Many claim that he was unprepared before demonetization

Will RBI chief Urjit Patel lose his currency?
Urjit Patel

A meme that was circulating on social media mocked the new RBI governor Urjit Patel as missing in action as less intelligent bank employees around the country were struggling with daily changes in exchange limits and fund transactions. Barring at a press conference on November 9, which Patel attended alongside economic affairs secretary Shaktikanta Das, he has stayed away from public appearances, giving a general impression that the guv and the central bank had very little role to play in the whole demonetization episode.

While banks struggle with lack of availability of small currency banknotes and customers sweat it out in sweltering sun and long queues outside branches and ATMs, Patel has stayed away.
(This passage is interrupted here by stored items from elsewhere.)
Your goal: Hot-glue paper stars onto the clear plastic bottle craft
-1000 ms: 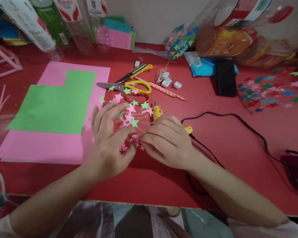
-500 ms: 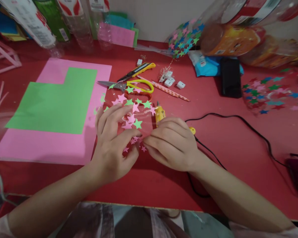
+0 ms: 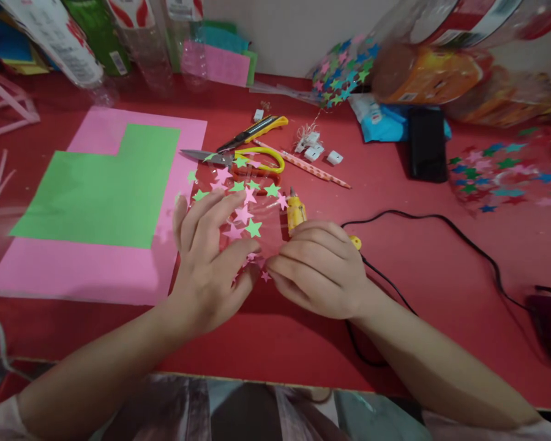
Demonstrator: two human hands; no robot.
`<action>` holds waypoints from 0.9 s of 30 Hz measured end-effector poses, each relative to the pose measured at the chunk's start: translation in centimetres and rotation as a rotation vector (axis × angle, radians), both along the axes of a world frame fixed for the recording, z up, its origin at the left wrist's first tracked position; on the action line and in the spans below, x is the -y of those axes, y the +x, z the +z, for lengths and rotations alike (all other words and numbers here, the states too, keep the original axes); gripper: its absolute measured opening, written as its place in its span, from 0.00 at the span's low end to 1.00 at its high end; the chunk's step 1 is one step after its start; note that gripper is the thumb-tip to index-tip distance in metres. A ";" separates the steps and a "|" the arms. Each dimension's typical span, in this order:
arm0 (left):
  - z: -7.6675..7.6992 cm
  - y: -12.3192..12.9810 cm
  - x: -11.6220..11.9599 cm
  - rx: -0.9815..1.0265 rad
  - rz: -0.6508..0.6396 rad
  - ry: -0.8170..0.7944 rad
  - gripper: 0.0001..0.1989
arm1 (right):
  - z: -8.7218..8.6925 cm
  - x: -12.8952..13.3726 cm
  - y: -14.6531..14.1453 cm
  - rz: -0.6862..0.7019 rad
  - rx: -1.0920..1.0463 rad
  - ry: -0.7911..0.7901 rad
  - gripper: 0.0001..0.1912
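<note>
A see-through plastic piece dotted with pink and green paper stars [image 3: 243,214] is in front of me, its outline hard to make out. My left hand [image 3: 211,263] curves round its left side, fingers over the top and thumb at the near edge. My right hand [image 3: 319,269] is closed in a pinch at the near right edge, close to the left thumb; what lies between its fingertips is hidden. Just beyond the right hand is a yellow glue gun [image 3: 296,211], partly covered. Yellow-handled scissors [image 3: 257,159] lie behind the stars.
Green paper [image 3: 101,190] lies over pink sheets [image 3: 87,275] on the left. Behind are a cutter [image 3: 252,131], patterned straws [image 3: 312,165] and small white blocks [image 3: 313,150]. A black phone [image 3: 426,144], a cable [image 3: 441,217] and another star-covered clear piece [image 3: 509,174] are at right.
The starred plastic has turned slightly in my left hand, the stars shifting a little. The right hand stays pinched, a touch lower.
</note>
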State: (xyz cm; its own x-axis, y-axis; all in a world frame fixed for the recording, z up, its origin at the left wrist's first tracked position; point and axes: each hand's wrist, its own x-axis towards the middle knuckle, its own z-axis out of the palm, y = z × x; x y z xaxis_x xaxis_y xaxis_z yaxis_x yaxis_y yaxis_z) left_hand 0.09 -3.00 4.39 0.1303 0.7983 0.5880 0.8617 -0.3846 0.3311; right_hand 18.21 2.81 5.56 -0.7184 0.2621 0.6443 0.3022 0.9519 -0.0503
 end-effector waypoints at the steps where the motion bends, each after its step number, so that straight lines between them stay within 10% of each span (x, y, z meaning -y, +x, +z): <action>1: 0.1 0.0 0.0 0.000 -0.005 -0.016 0.05 | 0.0 0.0 0.0 -0.002 -0.007 -0.012 0.04; 17: 0.6 -0.2 0.0 0.075 -0.055 -0.100 0.04 | 0.5 0.4 -0.9 -0.087 -0.057 -0.423 0.04; 27: 0.5 -0.5 -0.3 0.156 -0.107 -0.099 0.04 | 0.4 0.4 -0.9 -0.102 -0.034 -0.257 0.04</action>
State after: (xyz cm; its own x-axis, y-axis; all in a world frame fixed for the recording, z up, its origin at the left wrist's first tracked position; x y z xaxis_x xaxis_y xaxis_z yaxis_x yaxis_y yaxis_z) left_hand -0.38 -2.69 4.92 0.1308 0.8396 0.5272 0.7528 -0.4301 0.4982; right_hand 17.30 2.39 5.99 -0.6593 0.4900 0.5704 0.3898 0.8714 -0.2980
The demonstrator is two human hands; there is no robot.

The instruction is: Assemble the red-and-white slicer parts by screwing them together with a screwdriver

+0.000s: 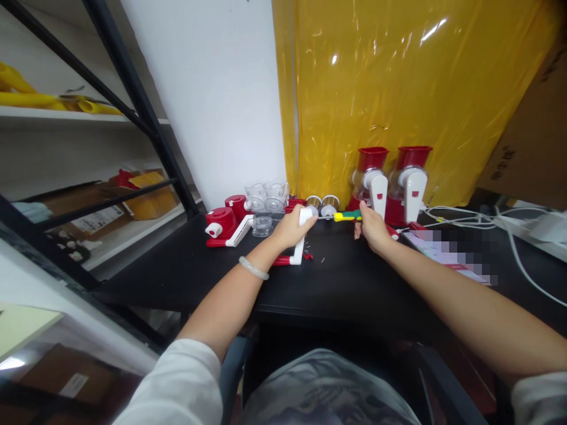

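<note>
We see left hand (292,228) gripping white crank handle (299,249), angular, red grip at lower end. Screwdriver (348,216), yellow-green grip, metal shaft, runs level between hands; right hand (374,230) grasps its green end; tip hidden by left fingers, contact we cannot tell. Around: red bases (222,222) left of left hand; clear plastic cups (256,198) behind it; small red piece (309,256), screws just below it; metal drums (313,205) close behind shaft, crowding; two red-white graters (414,195) beyond right hand.
</note>
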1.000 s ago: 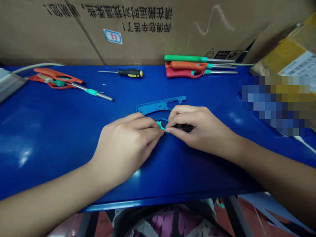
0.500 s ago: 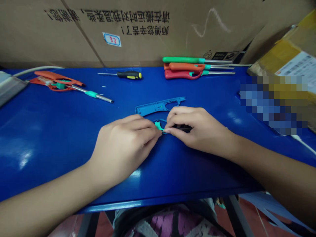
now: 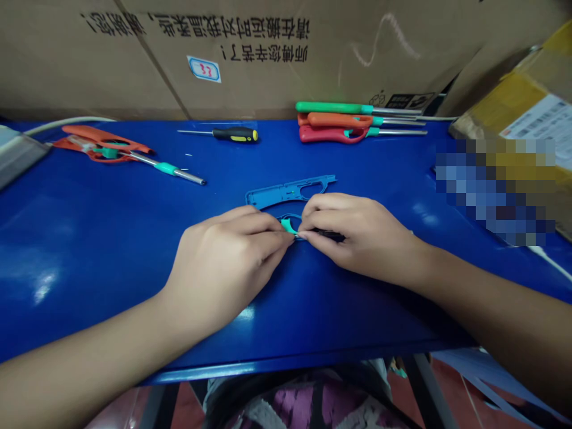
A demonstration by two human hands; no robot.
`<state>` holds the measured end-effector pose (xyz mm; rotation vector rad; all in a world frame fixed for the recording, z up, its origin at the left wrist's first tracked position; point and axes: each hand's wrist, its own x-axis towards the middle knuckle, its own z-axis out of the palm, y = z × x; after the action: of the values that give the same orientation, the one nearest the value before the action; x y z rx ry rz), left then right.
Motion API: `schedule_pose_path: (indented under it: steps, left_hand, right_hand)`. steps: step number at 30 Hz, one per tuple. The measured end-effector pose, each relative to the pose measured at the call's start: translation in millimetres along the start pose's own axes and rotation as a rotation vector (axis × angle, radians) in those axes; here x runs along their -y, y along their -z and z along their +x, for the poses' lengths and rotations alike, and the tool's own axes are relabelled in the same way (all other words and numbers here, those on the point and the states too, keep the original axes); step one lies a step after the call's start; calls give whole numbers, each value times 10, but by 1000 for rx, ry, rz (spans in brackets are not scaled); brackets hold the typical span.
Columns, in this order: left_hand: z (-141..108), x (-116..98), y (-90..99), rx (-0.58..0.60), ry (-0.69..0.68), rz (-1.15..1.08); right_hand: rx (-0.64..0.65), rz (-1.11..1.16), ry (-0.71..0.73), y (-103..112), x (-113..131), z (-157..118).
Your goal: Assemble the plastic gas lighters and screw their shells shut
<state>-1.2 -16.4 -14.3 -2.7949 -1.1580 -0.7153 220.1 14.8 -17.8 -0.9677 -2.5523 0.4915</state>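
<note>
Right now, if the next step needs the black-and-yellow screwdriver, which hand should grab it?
Probably the left hand: the screwdriver lies almost straight ahead of it, while the right hand sits farther over, curled around a dark piece.

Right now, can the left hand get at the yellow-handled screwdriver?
Probably yes: nothing lies on the table between the left hand and the yellow-handled screwdriver, and the blue plastic frame sits off to the right. But its fingers appear to be on the small teal piece, so they'd need releasing first.

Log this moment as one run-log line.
left hand: teal plastic piece | right hand: dark part | beside: blue plastic frame
</note>
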Motion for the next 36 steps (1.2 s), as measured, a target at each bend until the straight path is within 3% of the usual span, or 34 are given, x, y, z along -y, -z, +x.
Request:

Except issuing a few press releases, the RBI hasn’t held any press conference to ward off numerous rumours by panic-stricken customers and bring back normalcy in banking operations.

While murmurs blaming the governor are getting louder, a leader of India’s largest confederation of bank officers has called for his resignation. D Thomas Franco, senior vice president, All India Bank Officers Confederation, which represents over 2.5 lakh bankers, believes that it is the RBI governor who should take moral responsibility for the crisis and the deaths of a dozen bankers.
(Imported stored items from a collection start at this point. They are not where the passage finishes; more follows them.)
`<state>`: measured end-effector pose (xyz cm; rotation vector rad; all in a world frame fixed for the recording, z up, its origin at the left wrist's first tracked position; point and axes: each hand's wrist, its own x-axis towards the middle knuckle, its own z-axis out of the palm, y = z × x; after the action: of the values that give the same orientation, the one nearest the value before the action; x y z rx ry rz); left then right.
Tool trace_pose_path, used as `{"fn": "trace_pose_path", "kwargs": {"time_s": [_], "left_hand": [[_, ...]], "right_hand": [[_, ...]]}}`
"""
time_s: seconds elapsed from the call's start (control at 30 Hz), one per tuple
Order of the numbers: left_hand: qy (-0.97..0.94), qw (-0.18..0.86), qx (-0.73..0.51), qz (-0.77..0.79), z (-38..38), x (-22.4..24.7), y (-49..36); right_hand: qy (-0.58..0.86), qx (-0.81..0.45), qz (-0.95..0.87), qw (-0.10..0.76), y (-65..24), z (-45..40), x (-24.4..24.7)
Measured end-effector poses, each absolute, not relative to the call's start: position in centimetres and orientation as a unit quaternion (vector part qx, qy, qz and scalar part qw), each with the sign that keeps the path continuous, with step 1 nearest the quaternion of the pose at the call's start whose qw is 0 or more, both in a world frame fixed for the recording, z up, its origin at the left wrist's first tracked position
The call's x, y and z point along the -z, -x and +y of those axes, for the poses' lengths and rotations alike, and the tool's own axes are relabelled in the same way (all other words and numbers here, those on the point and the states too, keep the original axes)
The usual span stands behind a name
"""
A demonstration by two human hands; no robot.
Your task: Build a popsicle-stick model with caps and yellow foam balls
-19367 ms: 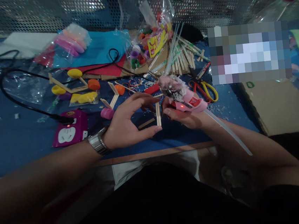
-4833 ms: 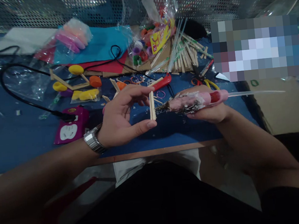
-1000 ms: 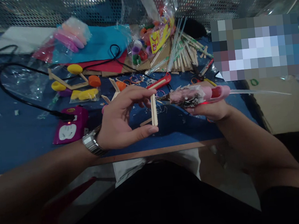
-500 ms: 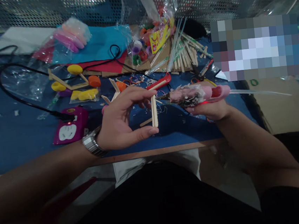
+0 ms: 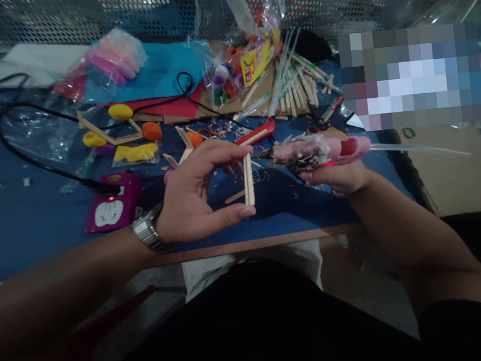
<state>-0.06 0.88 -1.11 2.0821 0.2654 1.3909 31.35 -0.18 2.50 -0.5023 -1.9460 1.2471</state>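
The blue tabletop (image 5: 27, 218) spreads beneath both your hands, with your left grip (image 5: 201, 193) and right grip (image 5: 337, 175) raised over its near edge. A cardboard piece (image 5: 465, 173) lies to the right of your right grip, and a blue sheet (image 5: 159, 69) lies beyond your left grip. Your right grip is closed around a pink glue gun (image 5: 306, 152), a red glow at its underside and its nozzle pointing toward your left grip. A purple power adapter (image 5: 94, 209) sits left of your left grip, near the watch (image 5: 148, 230). Just past your left fingertips is a red plastic tool (image 5: 270, 125). Your left grip pinches paired wooden sticks (image 5: 248, 182) upright between thumb and fingers; the nozzle is at their upper end, though you cannot tell whether it touches. A loose stick (image 5: 236, 196) lies below, between your left thumb and fingers.
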Motion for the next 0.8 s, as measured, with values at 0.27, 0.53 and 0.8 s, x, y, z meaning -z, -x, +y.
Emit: {"fn": "trace_pose_path", "kwargs": {"time_s": [0.27, 0.53, 0.8], "left_hand": [[-0.783, 0.316, -0.52, 0.126, 0.31, 0.7, 0.0], [-0.778, 0.323, -0.529, 0.103, 0.49, 0.99, -0.05], [-0.771, 0.339, -0.525, 0.118, 0.14, 0.5, 0.01]], "right_hand": [[0.22, -0.479, -0.76, 0.38, -31.35, -0.18, -2.77], [0.195, -0.485, -0.758, 0.39, -31.06, -0.27, -3.06], [0.238, -0.464, -0.769, 0.37, -31.55, -0.19, -2.68]]}}
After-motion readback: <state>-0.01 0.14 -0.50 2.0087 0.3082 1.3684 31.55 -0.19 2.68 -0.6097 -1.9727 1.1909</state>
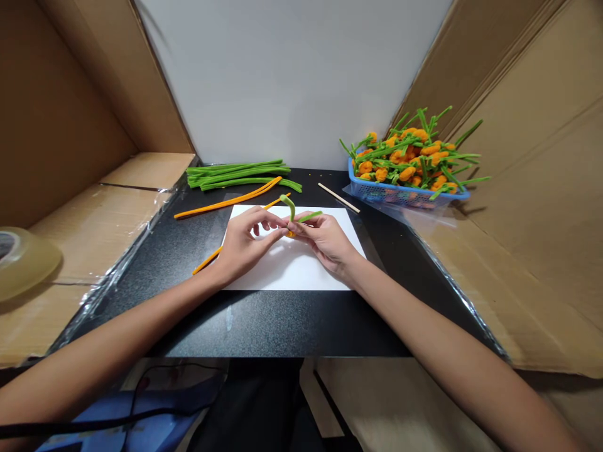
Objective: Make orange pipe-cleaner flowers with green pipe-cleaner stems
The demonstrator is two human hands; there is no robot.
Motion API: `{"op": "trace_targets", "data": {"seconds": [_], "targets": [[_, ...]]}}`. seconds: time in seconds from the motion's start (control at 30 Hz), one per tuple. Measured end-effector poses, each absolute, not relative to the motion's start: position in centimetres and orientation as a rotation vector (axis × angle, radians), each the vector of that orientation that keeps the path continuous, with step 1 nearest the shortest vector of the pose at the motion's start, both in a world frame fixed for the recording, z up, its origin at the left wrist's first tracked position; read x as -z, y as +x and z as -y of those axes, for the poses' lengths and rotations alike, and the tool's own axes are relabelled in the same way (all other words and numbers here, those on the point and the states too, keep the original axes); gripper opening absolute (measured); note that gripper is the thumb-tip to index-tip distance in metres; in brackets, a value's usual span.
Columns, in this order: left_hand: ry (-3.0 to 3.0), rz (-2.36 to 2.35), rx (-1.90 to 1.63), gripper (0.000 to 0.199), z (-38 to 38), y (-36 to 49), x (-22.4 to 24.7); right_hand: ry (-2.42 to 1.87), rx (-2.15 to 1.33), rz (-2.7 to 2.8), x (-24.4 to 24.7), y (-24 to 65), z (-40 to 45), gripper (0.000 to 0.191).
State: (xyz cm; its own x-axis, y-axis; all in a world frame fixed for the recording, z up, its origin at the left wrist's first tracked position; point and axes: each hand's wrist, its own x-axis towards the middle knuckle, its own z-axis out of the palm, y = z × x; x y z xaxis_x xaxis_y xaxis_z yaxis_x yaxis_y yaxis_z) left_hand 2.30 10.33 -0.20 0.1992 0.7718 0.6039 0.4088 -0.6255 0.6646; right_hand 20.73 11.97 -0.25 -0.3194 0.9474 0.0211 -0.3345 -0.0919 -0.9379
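Observation:
Above a white sheet of paper [254,276], my two hands meet around a small pipe cleaner piece [291,210] with green ends and a bit of orange below. My right hand [327,242] pinches it between thumb and fingers. My left hand [252,238] has its thumb and index finger closed at the piece's orange part, its other fingers loosely curled. One green end curls upward and another points right. The fingers hide much of the orange part. A loose orange pipe cleaner [207,259] lies partly behind my left hand.
Behind lie a bundle of green pipe cleaners [240,174] and orange pipe cleaners [226,203]. A thin wooden stick [338,198] lies near a blue basket [400,193] heaped with orange-and-green pieces. A tape roll [28,263] sits left; cardboard walls [532,157] flank the black table [292,326].

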Motion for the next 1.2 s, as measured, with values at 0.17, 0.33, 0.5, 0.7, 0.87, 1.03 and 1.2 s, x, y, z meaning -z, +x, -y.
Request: {"op": "trace_targets", "data": {"seconds": [0.17, 0.33, 0.5, 0.7, 0.87, 1.03, 1.2], "targets": [[2.081, -1.125, -1.459, 0.015, -10.0, 2.6, 0.1, -0.788, -1.614, 1.138, 0.2, 20.7, -11.9, 0.023], [2.006, -1.209, -1.514, 0.018, -9.8, 3.0, -0.1, -0.725, -1.382, 1.285, 0.5, 20.3, -11.8, 0.021], [1.55, -1.139, -1.19, 0.031, -10.1, 3.2, -0.1, -0.708, -0.98, 1.537, 0.1, 20.5, -10.9, 0.004], [1.274, -1.051, -0.849, 0.02, -10.7, 2.3, -0.6, -0.727, -0.763, 1.791, -0.5, 21.1, -10.2, 0.008], [1.404, -1.166, -0.907, 0.024, -10.8, 2.2, -0.5, -0.678, -0.877, 1.75, -0.1, 20.9, -10.7, 0.005], [1.636, -1.175, -1.24, 0.026, -10.5, 2.9, 0.5, -0.737, -1.168, 1.515, 0.3, 20.4, -11.3, 0.024], [1.58, -1.091, -1.278, 0.033, -10.3, 3.4, 0.9, -0.748, -1.326, 1.389, 0.3, 20.1, -11.6, 0.04]]}}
While most people praise the revolutionary demonetization move by the government as a first decisive step to clean up black money, the RBI governor is facing the flak for the ill-preparedness prior to making the high-value currencies invalid. In the demonetized milieu, the governor seems to have lost the steam, despite the fact that most believe that it was more of a political decision, and that the idea never originated from the central bank. 

Rural and semi-urban markets, where district cooperative banks were banned from exchanging old currency notes, have come to a grinding halt, with legal cash transactions being the first casualty. Many believe that the governor has failed in his role by taking a crucial economic decision without planning, which has brought havoc to the nation’s economy and lives of the majority. 

The jury is still out on whether the sudden decision would bring in any huge windfall to the government. However, many argued that the government could have taken lessons from other countries and from its own demonetisation drive in 1978. They also blame RBI for bringing back all the soiled notes they were meant to be destroyed. Had there been a little planning, the central bank could have printed Rs 500 and Rs 100 notes instead of printing Rs 2,000 notes.

Will Patel be able to survive the storm? Or will he be a fall guy? Let’s keep a watch.